Top of Provided entries

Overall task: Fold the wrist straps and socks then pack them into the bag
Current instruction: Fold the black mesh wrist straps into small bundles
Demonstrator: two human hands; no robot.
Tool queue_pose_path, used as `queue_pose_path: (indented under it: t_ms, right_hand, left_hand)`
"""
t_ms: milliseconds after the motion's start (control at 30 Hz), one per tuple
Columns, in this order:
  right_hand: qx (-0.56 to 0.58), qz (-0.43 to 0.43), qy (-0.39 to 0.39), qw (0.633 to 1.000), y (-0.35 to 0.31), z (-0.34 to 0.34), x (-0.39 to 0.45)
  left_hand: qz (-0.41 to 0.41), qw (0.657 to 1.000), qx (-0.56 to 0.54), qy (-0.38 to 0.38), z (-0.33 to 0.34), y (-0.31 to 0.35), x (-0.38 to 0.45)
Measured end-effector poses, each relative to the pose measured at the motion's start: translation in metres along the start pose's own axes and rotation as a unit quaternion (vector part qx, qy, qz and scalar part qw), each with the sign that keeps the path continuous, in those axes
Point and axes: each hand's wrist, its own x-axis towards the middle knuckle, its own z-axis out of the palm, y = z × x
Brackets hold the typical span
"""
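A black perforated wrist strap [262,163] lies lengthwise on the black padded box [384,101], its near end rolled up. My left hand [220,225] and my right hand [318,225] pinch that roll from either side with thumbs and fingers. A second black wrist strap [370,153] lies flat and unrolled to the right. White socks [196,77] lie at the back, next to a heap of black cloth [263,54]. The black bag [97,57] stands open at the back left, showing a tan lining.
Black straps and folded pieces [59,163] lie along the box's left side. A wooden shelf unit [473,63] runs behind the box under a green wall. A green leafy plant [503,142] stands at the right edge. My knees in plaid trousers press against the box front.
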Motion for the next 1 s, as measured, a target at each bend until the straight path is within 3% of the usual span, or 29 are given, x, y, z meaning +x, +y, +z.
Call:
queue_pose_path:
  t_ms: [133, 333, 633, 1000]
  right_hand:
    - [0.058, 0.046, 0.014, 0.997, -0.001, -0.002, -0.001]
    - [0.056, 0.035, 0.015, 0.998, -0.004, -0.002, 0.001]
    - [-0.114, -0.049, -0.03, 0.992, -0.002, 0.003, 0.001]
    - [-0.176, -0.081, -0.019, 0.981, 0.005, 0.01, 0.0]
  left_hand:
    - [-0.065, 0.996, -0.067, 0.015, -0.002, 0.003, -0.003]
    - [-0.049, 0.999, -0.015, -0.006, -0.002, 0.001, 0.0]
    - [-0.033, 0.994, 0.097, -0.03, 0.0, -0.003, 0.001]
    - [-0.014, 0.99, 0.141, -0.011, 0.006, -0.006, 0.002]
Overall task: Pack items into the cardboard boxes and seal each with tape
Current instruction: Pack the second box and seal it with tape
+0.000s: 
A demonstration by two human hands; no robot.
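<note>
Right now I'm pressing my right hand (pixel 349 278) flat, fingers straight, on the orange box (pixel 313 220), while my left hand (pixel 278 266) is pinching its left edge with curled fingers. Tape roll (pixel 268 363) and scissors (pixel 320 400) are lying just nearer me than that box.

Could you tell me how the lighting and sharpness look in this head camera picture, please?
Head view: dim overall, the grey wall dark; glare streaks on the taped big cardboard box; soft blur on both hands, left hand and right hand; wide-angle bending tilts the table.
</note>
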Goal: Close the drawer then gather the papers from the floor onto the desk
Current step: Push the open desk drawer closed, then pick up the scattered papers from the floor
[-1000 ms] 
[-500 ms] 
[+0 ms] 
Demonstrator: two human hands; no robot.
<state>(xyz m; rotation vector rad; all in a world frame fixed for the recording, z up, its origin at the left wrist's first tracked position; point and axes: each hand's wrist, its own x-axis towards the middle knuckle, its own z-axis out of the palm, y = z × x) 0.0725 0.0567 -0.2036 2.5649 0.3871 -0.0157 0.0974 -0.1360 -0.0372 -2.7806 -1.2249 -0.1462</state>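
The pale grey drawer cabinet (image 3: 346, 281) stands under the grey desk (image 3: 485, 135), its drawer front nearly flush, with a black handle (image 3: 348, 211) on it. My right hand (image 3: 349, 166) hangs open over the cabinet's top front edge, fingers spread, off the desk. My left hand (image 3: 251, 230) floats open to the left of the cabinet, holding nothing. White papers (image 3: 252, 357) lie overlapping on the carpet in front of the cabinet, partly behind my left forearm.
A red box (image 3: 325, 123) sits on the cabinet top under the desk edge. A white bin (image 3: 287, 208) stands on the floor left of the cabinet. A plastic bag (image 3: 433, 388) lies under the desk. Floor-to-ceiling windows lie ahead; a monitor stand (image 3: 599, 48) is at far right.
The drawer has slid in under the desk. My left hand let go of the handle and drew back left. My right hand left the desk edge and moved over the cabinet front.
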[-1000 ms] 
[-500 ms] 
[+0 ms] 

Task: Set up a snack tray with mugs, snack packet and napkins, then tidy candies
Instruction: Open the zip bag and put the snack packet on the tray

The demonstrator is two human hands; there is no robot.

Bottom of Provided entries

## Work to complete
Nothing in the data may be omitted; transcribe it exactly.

## Response
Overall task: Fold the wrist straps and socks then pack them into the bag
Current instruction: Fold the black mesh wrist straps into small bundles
Demonstrator: two human hands; no robot.
Tool queue_pose_path, used as `queue_pose_path: (indented under it: t_ms, right_hand, left_hand)`
"""
t_ms: milliseconds after the motion's start (control at 30 Hz), one per tuple
Columns, in this order:
  right_hand: qx (-0.56 to 0.58), qz (-0.43 to 0.43), qy (-0.39 to 0.39), qw (0.633 to 1.000), y (-0.35 to 0.31), z (-0.34 to 0.34), x (-0.39 to 0.45)
  left_hand: qz (-0.41 to 0.41), qw (0.657 to 1.000), qx (-0.56 to 0.54), qy (-0.38 to 0.38), z (-0.33 to 0.34), y (-0.31 to 0.35), x (-0.38 to 0.45)
Measured end-effector poses, each relative to the pose measured at the motion's start: translation in metres along the start pose's own axes and rotation as a unit quaternion (vector part qx, qy, qz and scalar part qw), each with the sign that keeps the path continuous, in those axes
Point and axes: each hand's wrist, its own x-axis towards the middle knuckle, its own z-axis out of the palm, y = z × x
Brackets hold the typical span
"""
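A black perforated wrist strap [262,163] lies lengthwise on the black padded box [384,101], its near end rolled up. My left hand [220,225] and my right hand [318,225] pinch that roll from either side with thumbs and fingers. A second black wrist strap [370,153] lies flat and unrolled to the right. White socks [196,77] lie at the back, next to a heap of black cloth [263,54]. The black bag [97,57] stands open at the back left, showing a tan lining.
Black straps and folded pieces [59,163] lie along the box's left side. A wooden shelf unit [473,63] runs behind the box under a green wall. A green leafy plant [503,142] stands at the right edge. My knees in plaid trousers press against the box front.
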Motion for the next 1 s, as measured, a target at each bend until the straight path is within 3% of the usual span, or 29 are given, x, y, z meaning +x, +y, +z.
Call:
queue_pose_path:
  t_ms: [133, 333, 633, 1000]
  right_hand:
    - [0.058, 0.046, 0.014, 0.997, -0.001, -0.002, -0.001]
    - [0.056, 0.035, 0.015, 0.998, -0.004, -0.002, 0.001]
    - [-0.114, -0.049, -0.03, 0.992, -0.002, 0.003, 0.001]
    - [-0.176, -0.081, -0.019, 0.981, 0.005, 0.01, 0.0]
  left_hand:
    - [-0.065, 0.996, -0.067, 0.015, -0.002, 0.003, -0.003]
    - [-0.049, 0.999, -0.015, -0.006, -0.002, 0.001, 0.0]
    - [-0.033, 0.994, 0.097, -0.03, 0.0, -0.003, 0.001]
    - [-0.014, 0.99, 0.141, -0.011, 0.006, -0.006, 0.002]
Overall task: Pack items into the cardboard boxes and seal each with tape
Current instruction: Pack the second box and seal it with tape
+0.000s: 
A demonstration by two human hands; no robot.
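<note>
Right now I'm pressing my right hand (pixel 349 278) flat, fingers straight, on the orange box (pixel 313 220), while my left hand (pixel 278 266) is pinching its left edge with curled fingers. Tape roll (pixel 268 363) and scissors (pixel 320 400) are lying just nearer me than that box.

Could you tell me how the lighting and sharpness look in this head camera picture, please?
Head view: dim overall, the grey wall dark; glare streaks on the taped big cardboard box; soft blur on both hands, left hand and right hand; wide-angle bending tilts the table.
</note>
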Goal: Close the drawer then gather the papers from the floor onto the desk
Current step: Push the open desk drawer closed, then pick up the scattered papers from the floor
[-1000 ms] 
[-500 ms] 
[+0 ms] 
Demonstrator: two human hands; no robot.
<state>(xyz m; rotation vector rad; all in a world frame fixed for the recording, z up, its origin at the left wrist's first tracked position; point and axes: each hand's wrist, its own x-axis towards the middle knuckle, its own z-axis out of the palm, y = z × x) 0.0725 0.0567 -0.2036 2.5649 0.3871 -0.0157 0.0974 -0.1360 -0.0372 -2.7806 -1.2249 -0.1462</state>
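The pale grey drawer cabinet (image 3: 346, 281) stands under the grey desk (image 3: 485, 135), its drawer front nearly flush, with a black handle (image 3: 348, 211) on it. My right hand (image 3: 349, 166) hangs open over the cabinet's top front edge, fingers spread, off the desk. My left hand (image 3: 251, 230) floats open to the left of the cabinet, holding nothing. White papers (image 3: 252, 357) lie overlapping on the carpet in front of the cabinet, partly behind my left forearm.
A red box (image 3: 325, 123) sits on the cabinet top under the desk edge. A white bin (image 3: 287, 208) stands on the floor left of the cabinet. A plastic bag (image 3: 433, 388) lies under the desk. Floor-to-ceiling windows lie ahead; a monitor stand (image 3: 599, 48) is at far right.
The drawer has slid in under the desk. My left hand let go of the handle and drew back left. My right hand left the desk edge and moved over the cabinet front.
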[-1000 ms] 
[-500 ms] 
[+0 ms] 

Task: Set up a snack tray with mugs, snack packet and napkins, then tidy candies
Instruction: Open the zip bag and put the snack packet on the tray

The demonstrator is two human hands; there is no robot.

Nothing else remains for this exercise.